Vancouver is the most unaffordable city in Canada for housing, and ranks 15th worst in the world
posted by KokuRyu (84 comments total) 8 users marked this as a favorite

 
I got a 4 out of 16...which was probably the point.
posted by christhelongtimelurker at 8:56 AM on April 17, 2010 [1 favorite]


Distraught over the city’s exorbitant real-estate prices...

...but not so much the crack addiction, apparently.
posted by Blazecock Pileon at 8:57 AM on April 17, 2010 [24 favorites]


Yeah. These days, when my eyes see "Vancouver real estate", my brain hears "tulip investment!" it can't last.
posted by mhoye at 8:58 AM on April 17, 2010 [1 favorite]


In unaffordable cities, the key problem was the "strangulation of land supply" by local government, Pavletich said. Not allowing enough land to be developed was creating an artificial scarcity which is driving prices up, he said.

I would argue it's not just a matter of quantity of land, it's also density of development. The greater Boston area is actually a fairly small urban region, population-wise. It's "severely unaffordable" because of two factors: lots of water (sprawl can only extend in two directions) and strict zoning laws that make high-density residentials very hard to build.
posted by xthlc at 9:01 AM on April 17, 2010 [1 favorite]
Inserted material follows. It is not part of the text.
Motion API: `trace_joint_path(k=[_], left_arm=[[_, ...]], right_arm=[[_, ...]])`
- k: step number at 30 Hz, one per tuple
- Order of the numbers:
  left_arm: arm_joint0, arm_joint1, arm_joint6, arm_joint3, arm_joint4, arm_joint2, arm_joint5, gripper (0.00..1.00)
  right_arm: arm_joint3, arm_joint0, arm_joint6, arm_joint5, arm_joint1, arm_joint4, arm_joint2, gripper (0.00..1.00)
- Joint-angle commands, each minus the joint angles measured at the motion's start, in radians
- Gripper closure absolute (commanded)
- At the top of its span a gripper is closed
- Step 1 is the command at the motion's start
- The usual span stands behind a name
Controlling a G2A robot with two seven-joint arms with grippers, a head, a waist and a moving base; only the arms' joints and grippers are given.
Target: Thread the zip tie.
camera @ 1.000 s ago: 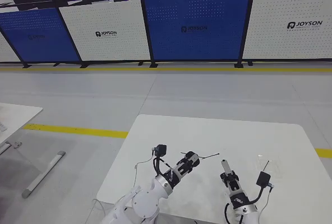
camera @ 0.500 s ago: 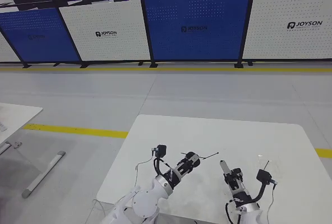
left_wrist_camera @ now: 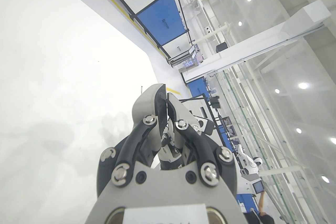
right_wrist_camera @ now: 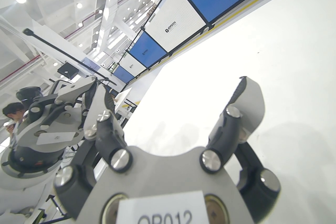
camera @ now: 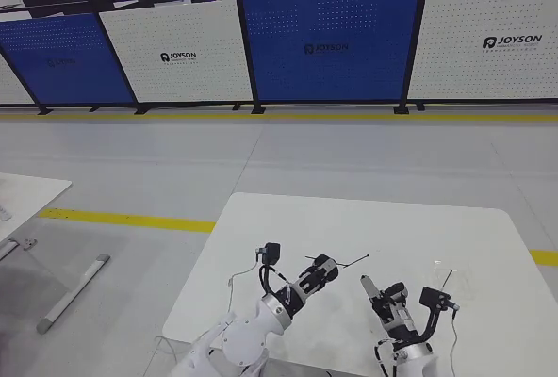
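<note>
1. The zip tie (camera: 356,259) was pinched in the left gripper (camera: 322,268), whose fingers were closed on it above the table (camera: 288,226). Most of the tie stuck out to the robot's right, and its free end was near the right gripper (right_wrist_camera: 173,96) but apart from it.
2. The right gripper stood wide and held nothing.
3. Compared with a second earlier, the right gripper had swung left, closer to the tie's free end. The left gripper and the tie had kept their place.
4. The tie's long axis ran roughly along the table's far edge, with its blocky head end pointing to the robot's right.
</note>
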Motion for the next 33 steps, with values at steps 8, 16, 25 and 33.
trace_joint_path(k=[8, 16, 25, 33], left_arm=[[0.01, 0.0, -0.038, -0.018, -0.098, -0.017, 0.011, 1.0], [0.007, -0.001, -0.06, -0.026, -0.145, -0.019, 0.035, 1.0], [-0.001, -0.004, -0.048, -0.022, -0.132, 0.008, 0.042, 1.0], [-0.005, -0.007, -0.034, -0.023, -0.129, 0.018, 0.053, 1.0]], right_arm=[[0.005, -0.003, -0.028, -0.09, 0.022, -0.265, 0.025, 0.0], [-0.004, -0.009, 0.003, -0.117, 0.028, -0.272, 0.045, 0.0], [0.004, 0.023, 0.035, -0.033, 0.029, -0.427, 0.013, 0.0], [0.006, 0.029, 0.025, 0.0, 0.026, -0.451, -0.002, 0.0]])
I bet the results would have been dramatically different if they just showed you a pushpin on Google Maps ... no pictures, description, etc. In residential real estate, the location is the fundamental driving factor.

I'm looking at houses and even given the recent crash, people still have the, "I will make money on this and home prices will continue to rise x%." This is a terrible mindset and the current administration has done nothing but encourage this. Housing should be like any other financial asset and allowed to rise and fall due to market demands. Only then will people begin to stop pouring their entire income in a single asset and begin to diversify.
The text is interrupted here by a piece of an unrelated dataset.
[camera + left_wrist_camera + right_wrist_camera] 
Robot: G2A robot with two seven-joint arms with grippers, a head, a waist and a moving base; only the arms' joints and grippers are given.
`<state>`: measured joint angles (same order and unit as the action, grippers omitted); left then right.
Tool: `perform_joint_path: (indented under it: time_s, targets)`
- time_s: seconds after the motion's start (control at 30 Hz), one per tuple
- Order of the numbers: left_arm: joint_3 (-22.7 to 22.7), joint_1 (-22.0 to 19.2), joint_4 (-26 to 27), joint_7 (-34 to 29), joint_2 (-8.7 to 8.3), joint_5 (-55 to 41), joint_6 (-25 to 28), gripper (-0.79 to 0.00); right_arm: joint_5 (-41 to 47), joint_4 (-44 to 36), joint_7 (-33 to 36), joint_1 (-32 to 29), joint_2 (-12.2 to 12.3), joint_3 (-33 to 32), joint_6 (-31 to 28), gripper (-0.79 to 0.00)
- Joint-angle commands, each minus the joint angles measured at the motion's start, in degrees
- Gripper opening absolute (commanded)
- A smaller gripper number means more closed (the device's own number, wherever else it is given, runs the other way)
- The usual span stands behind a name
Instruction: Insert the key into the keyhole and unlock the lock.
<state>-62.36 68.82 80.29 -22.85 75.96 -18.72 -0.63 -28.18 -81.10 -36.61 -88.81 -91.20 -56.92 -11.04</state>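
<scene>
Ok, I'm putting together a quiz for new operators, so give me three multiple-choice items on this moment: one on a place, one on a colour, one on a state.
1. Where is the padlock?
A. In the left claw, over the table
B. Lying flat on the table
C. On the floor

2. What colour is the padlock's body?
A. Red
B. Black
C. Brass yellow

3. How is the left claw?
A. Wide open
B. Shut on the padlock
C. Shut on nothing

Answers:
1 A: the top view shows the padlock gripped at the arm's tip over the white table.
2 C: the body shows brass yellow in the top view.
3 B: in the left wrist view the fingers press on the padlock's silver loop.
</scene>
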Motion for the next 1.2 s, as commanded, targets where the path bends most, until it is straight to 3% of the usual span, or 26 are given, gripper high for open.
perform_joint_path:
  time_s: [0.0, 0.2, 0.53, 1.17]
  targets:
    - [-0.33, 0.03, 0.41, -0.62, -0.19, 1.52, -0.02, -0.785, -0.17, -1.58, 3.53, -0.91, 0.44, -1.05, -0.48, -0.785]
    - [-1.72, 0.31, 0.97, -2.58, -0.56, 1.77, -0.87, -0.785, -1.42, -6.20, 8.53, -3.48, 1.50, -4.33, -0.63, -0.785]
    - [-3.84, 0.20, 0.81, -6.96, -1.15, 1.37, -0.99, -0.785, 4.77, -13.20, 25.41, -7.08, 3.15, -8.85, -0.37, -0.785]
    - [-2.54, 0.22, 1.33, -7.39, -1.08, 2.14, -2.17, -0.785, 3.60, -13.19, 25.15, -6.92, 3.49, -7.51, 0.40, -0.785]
The problem of course is that real estate really isn't just any other investment vehicle, we all need someplace to live and if you want to live in a city you're forced to invest whether you want to or not. End mortgage and homeowner tax breaks, for the love of god don't continue the $8k new homeowner incentive. Oh and do whatever is necessary to get rid of real estate agencies and encourage things like RedFin.
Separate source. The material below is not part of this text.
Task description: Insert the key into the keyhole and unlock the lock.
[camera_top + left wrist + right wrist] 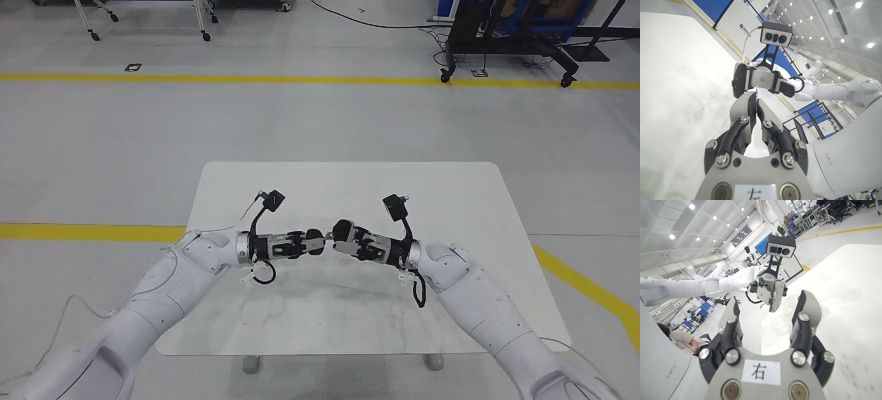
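A white table [470,190] with rounded corners takes up the middle of the top view. Its far edge runs just above the centre of the frame and its near edge lies low in the frame, where two pale feet [252,363] stick out from under it. It stands on a pale grey floor [100,150] marked with yellow lines [300,78], one across the upper part of the frame and another meeting the table's left edge at mid height. In the left wrist view, a scatter of small dark specks [702,106] lies on its matt top.
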Controlling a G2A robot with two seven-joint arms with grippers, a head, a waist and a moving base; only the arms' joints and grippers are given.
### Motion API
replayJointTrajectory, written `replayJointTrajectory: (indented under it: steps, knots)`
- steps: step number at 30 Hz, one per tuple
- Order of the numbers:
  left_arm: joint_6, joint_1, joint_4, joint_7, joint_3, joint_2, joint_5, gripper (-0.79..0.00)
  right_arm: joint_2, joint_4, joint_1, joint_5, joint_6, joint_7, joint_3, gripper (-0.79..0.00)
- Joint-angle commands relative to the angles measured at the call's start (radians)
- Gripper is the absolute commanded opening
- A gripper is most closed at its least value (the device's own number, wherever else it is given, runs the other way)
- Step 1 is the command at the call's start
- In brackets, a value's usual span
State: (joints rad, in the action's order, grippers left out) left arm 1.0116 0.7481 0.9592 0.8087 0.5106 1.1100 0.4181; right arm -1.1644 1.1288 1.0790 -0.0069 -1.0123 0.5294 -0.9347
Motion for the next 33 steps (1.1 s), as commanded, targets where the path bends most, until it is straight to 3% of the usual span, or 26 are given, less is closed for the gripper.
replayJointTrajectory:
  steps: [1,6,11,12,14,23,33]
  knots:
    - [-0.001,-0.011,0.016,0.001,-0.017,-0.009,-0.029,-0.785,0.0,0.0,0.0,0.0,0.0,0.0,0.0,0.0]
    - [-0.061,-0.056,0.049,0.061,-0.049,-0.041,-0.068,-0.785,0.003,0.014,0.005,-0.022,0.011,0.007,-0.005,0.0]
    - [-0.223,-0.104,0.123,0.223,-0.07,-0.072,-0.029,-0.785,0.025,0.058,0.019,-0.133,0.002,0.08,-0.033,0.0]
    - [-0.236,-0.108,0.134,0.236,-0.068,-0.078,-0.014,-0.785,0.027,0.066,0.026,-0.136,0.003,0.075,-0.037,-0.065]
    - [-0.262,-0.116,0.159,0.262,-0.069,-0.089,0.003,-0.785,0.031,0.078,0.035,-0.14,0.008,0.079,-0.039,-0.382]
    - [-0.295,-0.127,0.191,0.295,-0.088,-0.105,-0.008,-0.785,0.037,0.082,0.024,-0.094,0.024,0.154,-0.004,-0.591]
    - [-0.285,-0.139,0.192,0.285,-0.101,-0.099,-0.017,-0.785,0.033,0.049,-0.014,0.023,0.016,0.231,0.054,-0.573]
I've only seen the housing crisis correct itself where it was truly ridiculous, everywhere else homeowners are holding out and still asking high prices (I've been looking for the past 24 months expecting something to give, but I've literally seen home owners simply hold out and if things continue to improve it looks like they're going to be right and 7% appreciation is going to be back to normal).
posted by geoff. at 9:02 AM on April 17, 2010 [3 favorites]


16 out of 16.

And to be fair these are mostly development lots on the west side, with early Vancouver Specials, (see also) ready for redevelopment. The average price of a development lot on the west side is now over a million dollars, which is depressing for those of us with young families.
posted by Keith Talent at 9:04 AM on April 17, 2010


Everyone knows housing prices only ever go up.
posted by procrastination at 9:06 AM on April 17, 2010 [4 favorites]


10 out of 16
posted by brundlefly at 9:08 AM on April 17, 2010 [1 favorite]


I'm not sure I understand how crack shack and mansion are an either/or proposition. Take the second house in the quiz. That may well be a "certified crack shack" but put it on the open market in BC and I guarantee you it will still push a million, easy.
posted by Civil_Disobedient at 9:11 AM on April 17, 2010 [3 favorites]


I'm not sure why any of these is "right" or "wrong", since conceivably all of the listings is a potential "crack shack". I'm doubtful they actually looked up specific houses that had drug-related incidents.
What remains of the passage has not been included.